Die Tote von Kalkgrund
Prolog
Verängstigt drängte sich Oana an ihre Leidensgefährtin, die im Dunkel des Lieferwagens neben ihr hockte.
Viele Stunden waren sie nun schon unterwegs, seit sie in Hamburg in den Kombi gepfercht worden waren. Hinter ihnen hatte Nelu den Laderaum bis zur Klappe mit Apfelkisten vollgepackt. Zwischen diesen und dem Führerhaus eingeklemmt, blieb den beiden jungen Frauen nur ein winziger Fleck, auf dem sie mit angezogenen Knien saßen. Schon längst waren ihnen die Beine eingeschlafen und jede noch so kleine Bewegung, um sie zu durchbluten, verursachte höllische Schmerzen. Offenbar war der Wagen auf eine Nebenstraße voller Schlaglöcher gewechselt. Er rumpelte gefährlich und schaukelte so stark, dass die Mädchen die Apfelkisten mit ihren Händen abstützen mussten, damit sie nicht auf sie herabfielen.
Gestern erst waren sie in Hamburg angekommen. Eine weite Reise lag hinter ihnen, seit sie in Tulcea, einer rumänischen Stadt an der Donau, an Bord eines Flussschiffes gebracht worden waren. Während der zweiwöchigen Fahrt mussten sie sich tagsüber verstecken, durften nur manchmal nachts an Deck kommen, um frische Luft zu schnappen.

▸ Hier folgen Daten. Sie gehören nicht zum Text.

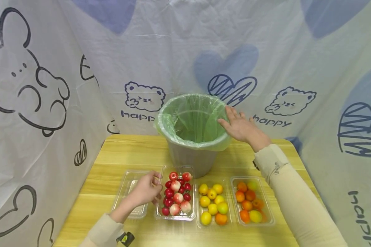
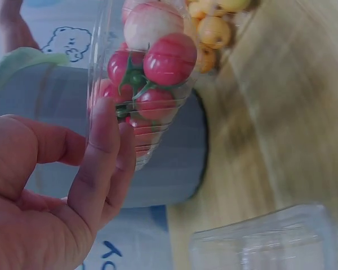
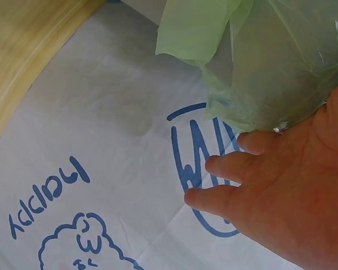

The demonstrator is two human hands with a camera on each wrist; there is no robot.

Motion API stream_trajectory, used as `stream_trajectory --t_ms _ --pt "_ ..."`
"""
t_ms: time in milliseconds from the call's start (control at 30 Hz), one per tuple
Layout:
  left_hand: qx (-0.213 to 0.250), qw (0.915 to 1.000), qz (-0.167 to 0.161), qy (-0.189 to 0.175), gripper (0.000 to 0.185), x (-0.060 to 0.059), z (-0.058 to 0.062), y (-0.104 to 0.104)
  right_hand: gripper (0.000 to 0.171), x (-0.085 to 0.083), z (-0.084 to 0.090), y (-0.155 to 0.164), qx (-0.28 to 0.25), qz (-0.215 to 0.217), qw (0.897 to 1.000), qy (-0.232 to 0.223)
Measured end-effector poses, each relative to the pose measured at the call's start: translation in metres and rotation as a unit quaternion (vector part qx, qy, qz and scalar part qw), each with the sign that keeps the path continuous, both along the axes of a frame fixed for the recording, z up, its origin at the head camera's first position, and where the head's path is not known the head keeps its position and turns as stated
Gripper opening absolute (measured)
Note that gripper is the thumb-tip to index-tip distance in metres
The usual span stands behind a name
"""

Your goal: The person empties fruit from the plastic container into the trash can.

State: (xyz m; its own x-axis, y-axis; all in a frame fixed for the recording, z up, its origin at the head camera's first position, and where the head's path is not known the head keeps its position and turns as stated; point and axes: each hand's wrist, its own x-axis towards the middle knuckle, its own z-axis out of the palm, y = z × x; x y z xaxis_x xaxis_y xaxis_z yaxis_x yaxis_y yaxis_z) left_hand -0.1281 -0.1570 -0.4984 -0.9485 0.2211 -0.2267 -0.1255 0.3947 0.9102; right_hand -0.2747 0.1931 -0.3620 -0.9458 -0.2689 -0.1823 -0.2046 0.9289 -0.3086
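My left hand (image 1: 146, 188) is at the left edge of a clear plastic box (image 1: 190, 216) of red and pink-white fruit (image 1: 178, 198). In the left wrist view, loosely bent fingers (image 2: 98, 163) lie against the box's outer side. Farther back, my right hand (image 1: 239, 127) is at the right rim of a grey bin (image 1: 188, 157) lined with a green plastic bag (image 1: 198, 127). Its fingers are spread and straight beside the folded-over bag edge, seen close up as green film (image 3: 270, 67) in the right wrist view.
Left of the red fruit is a clear box (image 1: 120, 195) with no fruit in it. To the right, one box holds mostly yellow fruit (image 1: 212, 208), another orange and yellow-green fruit (image 1: 247, 205). All stand on a wooden table (image 1: 89, 195) enclosed by printed white cloth (image 1: 179, 61).
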Motion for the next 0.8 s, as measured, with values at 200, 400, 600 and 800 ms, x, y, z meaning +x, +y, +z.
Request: stream_trajectory --t_ms 200,400,600,800 --pt "0.006 0.9998 -0.017 0.004 0.038 -0.001 0.018 -0.003 0.087 0.000 0.000 0.000 0.000 -0.001 1.000 -0.004" --pt "0.013 0.9994 -0.028 0.015 0.039 0.000 0.038 -0.003 0.087 0.001 0.001 0.000 -0.003 0.000 1.000 -0.006" --pt "0.018 0.9992 -0.034 0.013 0.040 0.001 0.053 -0.001 0.086 0.001 0.001 -0.001 -0.004 0.000 1.000 -0.008" --pt "0.026 0.9988 -0.040 0.015 0.039 0.002 0.063 -0.001 0.086 0.001 0.000 0.000 -0.006 -0.001 1.000 -0.002"
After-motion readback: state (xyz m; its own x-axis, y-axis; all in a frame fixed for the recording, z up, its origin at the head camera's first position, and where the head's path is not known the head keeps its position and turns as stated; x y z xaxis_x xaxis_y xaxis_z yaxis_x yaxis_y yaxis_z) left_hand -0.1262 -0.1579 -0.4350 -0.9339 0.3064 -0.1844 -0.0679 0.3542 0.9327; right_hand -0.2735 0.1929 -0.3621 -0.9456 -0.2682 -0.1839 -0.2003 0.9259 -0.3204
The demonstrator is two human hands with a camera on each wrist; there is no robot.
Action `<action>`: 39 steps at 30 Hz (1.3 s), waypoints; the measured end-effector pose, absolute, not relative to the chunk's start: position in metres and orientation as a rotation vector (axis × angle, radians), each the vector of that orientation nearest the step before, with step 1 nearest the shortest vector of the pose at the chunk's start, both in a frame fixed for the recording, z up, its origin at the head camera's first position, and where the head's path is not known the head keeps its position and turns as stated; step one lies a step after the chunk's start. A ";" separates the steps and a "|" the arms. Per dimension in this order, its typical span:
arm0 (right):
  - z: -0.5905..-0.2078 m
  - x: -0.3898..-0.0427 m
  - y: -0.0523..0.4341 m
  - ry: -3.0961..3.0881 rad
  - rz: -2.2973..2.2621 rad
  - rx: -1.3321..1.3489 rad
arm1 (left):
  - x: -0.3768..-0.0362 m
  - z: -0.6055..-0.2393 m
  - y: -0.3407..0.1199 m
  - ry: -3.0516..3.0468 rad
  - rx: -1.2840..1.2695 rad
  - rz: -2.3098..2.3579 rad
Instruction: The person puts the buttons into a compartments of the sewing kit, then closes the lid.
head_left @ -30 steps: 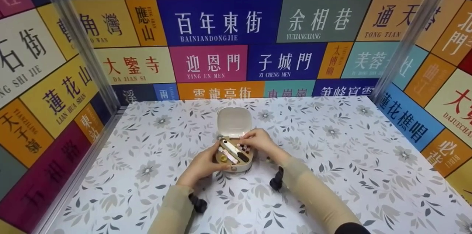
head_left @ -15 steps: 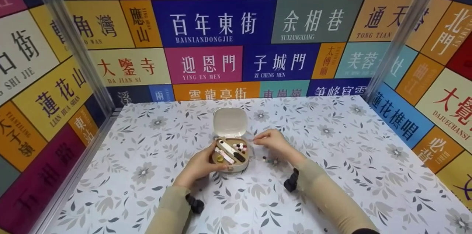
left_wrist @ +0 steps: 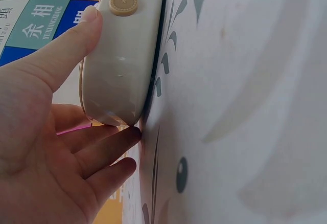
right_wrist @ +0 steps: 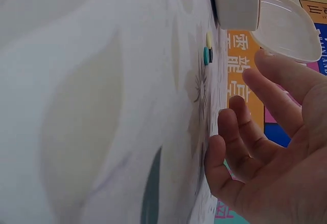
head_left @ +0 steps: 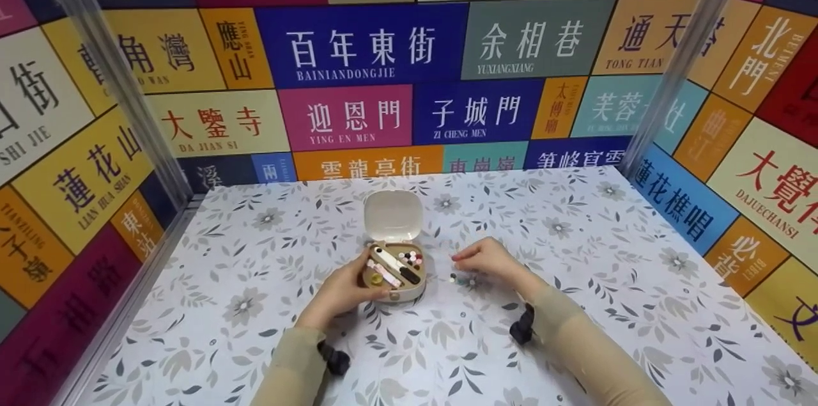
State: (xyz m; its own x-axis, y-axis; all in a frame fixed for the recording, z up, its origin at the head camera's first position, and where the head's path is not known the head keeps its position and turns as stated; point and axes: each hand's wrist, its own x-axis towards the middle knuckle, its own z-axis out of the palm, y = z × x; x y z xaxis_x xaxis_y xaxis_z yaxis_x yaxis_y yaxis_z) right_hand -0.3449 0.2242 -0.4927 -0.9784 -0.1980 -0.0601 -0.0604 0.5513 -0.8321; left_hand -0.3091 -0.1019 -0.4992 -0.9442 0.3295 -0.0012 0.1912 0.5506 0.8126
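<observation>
hands work at a small beige sewing kit case (head_left: 393,275) that sits near the middle of a floral tablecloth (head_left: 255,329), its pale lid (head_left: 392,215) tipped up and back on the far side. left hand (head_left: 339,291) grips the case from its near left side: the left wrist view shows the thumb (left_wrist: 76,35) pressed on the front wall close to the round button clasp (left_wrist: 123,3), with the other fingers (left_wrist: 107,144) curled under the far end, against the cloth. inside the case lie a white strip, a dark stick-like piece, a pink piece, something yellow and a cluster of small coloured dots, too small to name surely. right hand (head_left: 489,259) hovers just right of the case, apart from it, fingers loosely bent and holding nothing that shows; its fingertips (right_wrist: 227,132) come close to the cloth. small buttons (right_wrist: 207,50), 1 teal and 1 yellow among them, lie on the cloth between that hand and the case. colourful sign panels (head_left: 358,41) with chinese lettering wall in the table.
</observation>
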 end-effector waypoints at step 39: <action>-0.486 -0.328 0.212 3.020 -0.565 -0.399 | -0.310 -0.501 -0.101 2.645 0.462 1.342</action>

Neun junge Frauen hatten in dem Verschlag hinter dem Maschinenraum gehaust, alle voller Furcht vor dem, was ihr neues Leben werden sollte. Ihre Verwandten hatten bis zu zweitausend Euro kassiert, für jede von ihnen.

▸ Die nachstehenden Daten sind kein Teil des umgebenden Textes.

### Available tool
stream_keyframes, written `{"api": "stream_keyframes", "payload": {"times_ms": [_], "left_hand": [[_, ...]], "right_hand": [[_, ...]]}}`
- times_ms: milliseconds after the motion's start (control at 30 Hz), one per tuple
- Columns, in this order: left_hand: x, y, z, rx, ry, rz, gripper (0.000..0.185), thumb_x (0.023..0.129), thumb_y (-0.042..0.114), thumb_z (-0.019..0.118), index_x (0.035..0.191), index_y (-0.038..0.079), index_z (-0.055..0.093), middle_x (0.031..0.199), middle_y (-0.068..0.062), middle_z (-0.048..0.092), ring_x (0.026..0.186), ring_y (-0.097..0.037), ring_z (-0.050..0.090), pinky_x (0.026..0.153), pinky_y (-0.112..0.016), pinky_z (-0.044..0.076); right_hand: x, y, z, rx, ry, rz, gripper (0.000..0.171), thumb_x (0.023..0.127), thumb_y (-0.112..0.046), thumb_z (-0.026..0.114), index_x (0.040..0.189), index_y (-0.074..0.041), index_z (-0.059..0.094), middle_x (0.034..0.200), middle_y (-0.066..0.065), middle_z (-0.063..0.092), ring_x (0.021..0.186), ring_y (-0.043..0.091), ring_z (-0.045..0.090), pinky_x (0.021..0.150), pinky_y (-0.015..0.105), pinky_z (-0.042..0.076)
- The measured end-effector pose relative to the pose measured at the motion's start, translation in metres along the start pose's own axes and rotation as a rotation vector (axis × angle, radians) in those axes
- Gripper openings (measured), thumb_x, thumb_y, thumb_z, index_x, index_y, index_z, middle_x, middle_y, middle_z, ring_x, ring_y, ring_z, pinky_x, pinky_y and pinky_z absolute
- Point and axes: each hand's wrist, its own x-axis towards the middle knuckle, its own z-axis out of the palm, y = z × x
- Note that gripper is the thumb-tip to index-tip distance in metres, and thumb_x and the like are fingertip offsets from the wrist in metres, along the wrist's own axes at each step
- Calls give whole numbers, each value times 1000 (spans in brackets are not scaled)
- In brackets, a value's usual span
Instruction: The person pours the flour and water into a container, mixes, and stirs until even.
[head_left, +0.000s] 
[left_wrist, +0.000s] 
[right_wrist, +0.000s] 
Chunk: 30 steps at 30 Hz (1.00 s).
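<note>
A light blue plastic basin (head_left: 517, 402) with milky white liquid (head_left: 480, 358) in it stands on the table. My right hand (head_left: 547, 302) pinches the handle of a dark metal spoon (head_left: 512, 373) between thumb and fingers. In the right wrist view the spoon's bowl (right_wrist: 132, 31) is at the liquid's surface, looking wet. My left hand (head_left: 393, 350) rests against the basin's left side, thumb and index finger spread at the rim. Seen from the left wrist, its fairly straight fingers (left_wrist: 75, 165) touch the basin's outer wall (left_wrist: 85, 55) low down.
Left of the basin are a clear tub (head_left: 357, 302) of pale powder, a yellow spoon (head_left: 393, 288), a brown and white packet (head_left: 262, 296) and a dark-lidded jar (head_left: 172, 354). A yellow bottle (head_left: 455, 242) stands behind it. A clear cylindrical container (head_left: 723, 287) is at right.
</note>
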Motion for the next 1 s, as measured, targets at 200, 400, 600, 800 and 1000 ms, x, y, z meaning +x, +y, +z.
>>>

In Hamburg hatte man sie getrennt. Der junge Nelu übernahm Oana und Sorina und brachte sie zu seinem Auto. Die Mädchen weinten und wollten nicht durch die Heckklappe kriechen.

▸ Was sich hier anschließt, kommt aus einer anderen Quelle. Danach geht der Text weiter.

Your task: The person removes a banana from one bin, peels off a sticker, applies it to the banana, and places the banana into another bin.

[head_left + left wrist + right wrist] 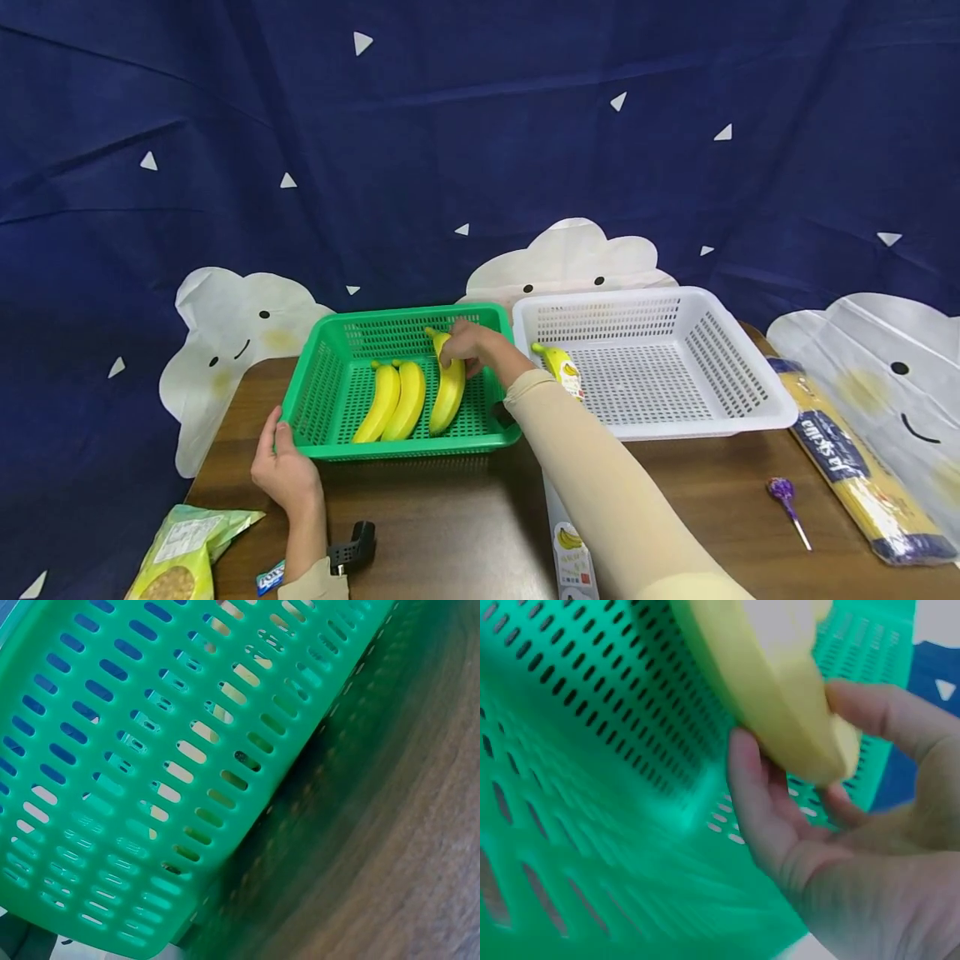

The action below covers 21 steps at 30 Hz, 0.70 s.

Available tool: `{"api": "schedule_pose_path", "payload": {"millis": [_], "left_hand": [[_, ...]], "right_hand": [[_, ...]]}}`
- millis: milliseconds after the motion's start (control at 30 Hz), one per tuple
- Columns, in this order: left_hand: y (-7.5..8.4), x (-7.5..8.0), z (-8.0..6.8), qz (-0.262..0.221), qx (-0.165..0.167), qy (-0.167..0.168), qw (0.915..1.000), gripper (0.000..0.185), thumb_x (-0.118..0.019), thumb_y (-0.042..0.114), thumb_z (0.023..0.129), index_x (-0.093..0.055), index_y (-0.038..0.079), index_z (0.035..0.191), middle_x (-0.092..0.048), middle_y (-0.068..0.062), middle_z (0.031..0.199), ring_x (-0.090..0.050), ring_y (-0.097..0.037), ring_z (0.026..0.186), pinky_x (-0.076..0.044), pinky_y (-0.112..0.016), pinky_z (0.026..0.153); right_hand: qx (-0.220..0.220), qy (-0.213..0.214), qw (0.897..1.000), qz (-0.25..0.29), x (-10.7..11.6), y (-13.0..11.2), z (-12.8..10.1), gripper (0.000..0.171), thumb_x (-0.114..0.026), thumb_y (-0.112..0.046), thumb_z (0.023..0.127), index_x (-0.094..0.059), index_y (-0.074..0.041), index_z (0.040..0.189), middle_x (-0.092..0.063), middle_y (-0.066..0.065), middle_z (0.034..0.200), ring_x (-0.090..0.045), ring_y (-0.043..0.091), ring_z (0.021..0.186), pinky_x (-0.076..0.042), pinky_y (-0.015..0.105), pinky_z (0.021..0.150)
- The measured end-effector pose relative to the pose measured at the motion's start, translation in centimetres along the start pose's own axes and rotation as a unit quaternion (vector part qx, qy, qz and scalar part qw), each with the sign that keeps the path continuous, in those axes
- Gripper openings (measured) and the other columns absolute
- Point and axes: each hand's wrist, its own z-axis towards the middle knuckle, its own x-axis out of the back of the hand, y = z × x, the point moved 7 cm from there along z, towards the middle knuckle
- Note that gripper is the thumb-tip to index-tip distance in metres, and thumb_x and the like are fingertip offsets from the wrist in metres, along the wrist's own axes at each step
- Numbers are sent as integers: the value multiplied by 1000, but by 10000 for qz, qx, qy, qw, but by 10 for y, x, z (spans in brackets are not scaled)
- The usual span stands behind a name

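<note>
In the head view, my right hand [472, 343] reaches into the green basket [397, 451] and holds the upper end of a banana [447, 396]. The right wrist view shows thumb and fingers on opposite sides of that banana [772, 682] near its end. Two more bananas [392, 402] lie side by side on the basket floor, to its left. My left hand [288, 471] is at the basket's front left corner, fingers extended along the outside and thumb raised. Its fingers are out of sight in the left wrist view, where the perforated basket wall [112, 742] fills most of the picture.
A white basket [712, 429] stands right of the green one, with a labelled banana [558, 367] at its left side. Further right lie a pasta pack [847, 462] and a purple lollipop [782, 492]. A snack bag [180, 554] is front left. A banana-printed strip [572, 554] lies below my right forearm.
</note>
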Motion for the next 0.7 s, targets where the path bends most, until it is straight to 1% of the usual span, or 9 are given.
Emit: {"api": "schedule_pose_path", "payload": {"millis": [100, 133, 167, 200, 333, 367, 433, 533, 700], "left_hand": [[0, 0, 0, -1, 6, -1, 10000, 27, -53, 23, 100, -70, 19, 120, -62, -3, 126, -52, -17, 120, -38, -33, 101], [0, 1, 0, 5, 22, 8, 10000, 27, -53, 23, 100, -70, 20, 120, -62, -3, 126, -52, -17, 120, -38, -33, 101], [-1, 2, 0, -1, 43, 13, 10000, 27, -53, 23, 100, -70, 19, 120, -61, -3, 127, -51, -17, 121, -37, -33, 101], [-1, 2, 0, -10, 67, 18, 10000, 27, -53, 23, 100, -70, 19, 120, -61, -4, 127, -51, -17, 121, -37, -33, 101], [-3, 3, -2, -29, 48, 33, 10000, 27, -53, 23, 100, -70, 19, 120, -61, -4, 127, -51, -18, 121, -38, -33, 100], [-3, 2, -2, -35, 39, 15, 10000, 27, -53, 23, 100, -70, 19, 120, -61, -4, 127, -51, -19, 121, -38, -33, 100], [-3, -1, -2, -19, -2, -4, 10000, 27, -54, 22, 99, -70, 18, 120, -62, -4, 126, -52, -19, 120, -39, -34, 100], [-2, -2, -1, -14, 5, -1, 10000, 27, -53, 23, 100, -70, 18, 120, -61, -5, 127, -51, -19, 121, -38, -36, 101], [1, 0, 0, -24, 58, 27, 10000, 28, -52, 22, 100, -69, 15, 121, -61, -7, 127, -51, -20, 121, -36, -36, 103]], "right_hand": [[101, 250, 9996, -12, 10, -6, -6, 71, -63, -7, 85, -26, -2, 145, -48, 15, 116, -61, 33, 83, -54, 45, 77], [112, 275, 9996, -20, 12, -7, -9, 65, -63, -7, 85, -30, -1, 141, -49, 15, 113, -60, 32, 82, -53, 45, 77], [126, 276, 9995, 11, 13, -8, -11, 63, -63, -7, 85, -31, -1, 139, -49, 15, 112, -60, 32, 83, -53, 45, 76], [158, 249, 9996, 48, 15, -9, -13, 62, -63, -8, 85, -31, -1, 138, -50, 15, 112, -60, 31, 84, -53, 44, 76], [406, 152, 9989, 198, 20, -11, -22, 56, -64, -13, 86, -33, -2, 132, -47, 15, 122, -61, 30, 93, -54, 43, 75], [475, 168, 9984, 251, 21, -12, -24, 59, -64, -14, 87, -31, -3, 134, -46, 15, 124, -61, 30, 96, -55, 42, 73], [606, 232, 9974, 315, 26, -12, -28, 59, -64, -16, 86, -31, -3, 134, -44, 15, 126, -61, 30, 97, -55, 40, 71], [795, 313, 9954, 423, 29, -14, -36, 62, -64, -18, 85, -32, -3, 137, -45, 15, 126, -63, 28, 94, -56, 38, 67], [1038, 232, 9923, 632, 28, -16, -49, 67, -63, -17, 85, -33, 0, 142, -50, 17, 122, -65, 26, 87, -56, 41, 72]]}}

"Nun macht schon!", brüllte Nelu sie an. "Wir haben noch eine lange Fahrt vor uns!"
Wie gelähmt drängten sie sich zitternd aneinander und starrten ihn aus weit aufgerissenen Augen an.
"Ihr habt unwahrscheinliches Glück", versuchte er es mit einer anderen Taktik. "Ihr kommt nach Dänemark, nach Kopenhagen."
Sie wussten nicht, wo Dänemark lag, hatten von Kopenhagen noch nie etwas gehört. Aber als Nelu sagte, das sei die Hauptstadt von einem sehr, sehr reichen und sauberen Land und dort bekämen sie Stellen als Kindermädchen, lösten sie sich voneinander und stiegen zögernd in den Wagen.
Gut würden sie es haben, sagte er schmeichelnd, viel besser als zu Hause. Während er die Kisten hinter ihnen auftürmte, erzählte er von diesem fernen Dänemark, von hübschen bunten Häusern auf vielen Inseln, vor denen immer rot-weiße Fahnen im Wind flatterten, von freundlichen Menschen und von dem großen Meer rundherum um Dänemark und überall dazwischen.
Und nun waren sie fast am Ziel.
Nelu hatte ihnen auch erklärt, dass sie mit einem Boot fahren würden, nachts, da sie keine Papiere hätten und auf den Straßen an der Grenze zwischen Deutschland und Dänemark immer noch scharf nach illegal Einreisenden gefahndet werde.
Oana und Sorina hatten Angst, fühlten sich hilflos und völlig verloren, seit sie vorhin von Nelu gehört hatten, dass eine von ihnen in einem Versteck würde warten müssen, bis auch sie an der Reihe war.
Der Wagen hielt.
Nelu lud fluchend einige Kisten aus und der Schein seiner Lampe fiel auf die beiden Mädchen, die zusammengekauert am Ende der Ladefläche saßen.
"Oana, komm raus! Du, Sorina, bleibst noch sitzen. Ich hol dich nachher ab, dann kommst du in ein Haus und kannst schlafen. Morgen Nacht bist du wahrscheinlich dran."
Oana presste sich an ihre Leidensgefährtin und umklammerte sie wimmernd.
"Los, steh auf, komm raus! Sei nicht blöd, morgen früh bist du schon in Dänemark und schläfst in einem sauberen Bett. Komm endlich, das Boot wird jeden Moment da sein!"
Als Oana mit tauben Beinen wankend neben dem Wagen stand, roch sie sofort den Duft des Meeres, mehr noch, sie konnte die Wellen an den Strand schlagen hören, ganz nah.
"Schau mal da rüber", sagte Nelu und deutete über das dunkle Wasser in die Nacht hinaus.